**The problem:**
Give the lines again exactly as they appear, from the first line of the listing through the line containing "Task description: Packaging", and omit every picture.

**Supplied information:**

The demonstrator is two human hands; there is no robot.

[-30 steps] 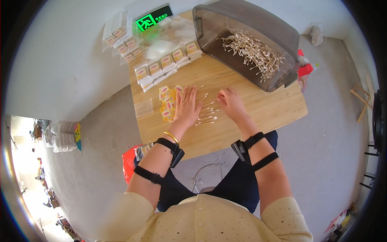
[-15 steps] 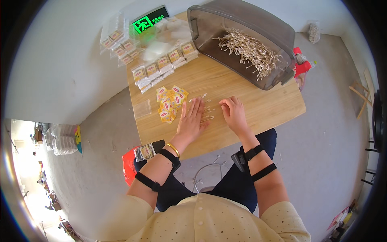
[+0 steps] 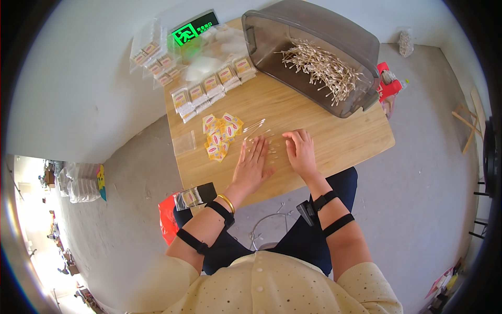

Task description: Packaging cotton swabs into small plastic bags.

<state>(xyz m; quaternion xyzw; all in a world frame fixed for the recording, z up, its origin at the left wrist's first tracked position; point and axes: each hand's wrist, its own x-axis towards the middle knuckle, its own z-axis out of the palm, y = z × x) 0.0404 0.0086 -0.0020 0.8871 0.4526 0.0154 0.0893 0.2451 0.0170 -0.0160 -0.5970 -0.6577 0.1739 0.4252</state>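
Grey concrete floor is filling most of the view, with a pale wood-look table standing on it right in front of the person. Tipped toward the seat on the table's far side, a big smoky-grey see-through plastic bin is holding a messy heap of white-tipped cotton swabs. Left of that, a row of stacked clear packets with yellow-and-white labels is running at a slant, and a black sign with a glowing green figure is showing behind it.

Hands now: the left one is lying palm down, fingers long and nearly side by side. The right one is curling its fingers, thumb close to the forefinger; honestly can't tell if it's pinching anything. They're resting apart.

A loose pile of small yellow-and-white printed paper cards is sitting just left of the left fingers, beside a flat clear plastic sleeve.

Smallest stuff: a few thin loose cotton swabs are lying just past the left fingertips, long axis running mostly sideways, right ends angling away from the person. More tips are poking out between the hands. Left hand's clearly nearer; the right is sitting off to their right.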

**Answer space:**
The demonstrator is two human hands; there is no robot.

[-30 steps] 
[-15 steps] 
[+0 steps] 

Task description: Packaging cotton swabs into small plastic bags.

The response to this exercise has been given in full.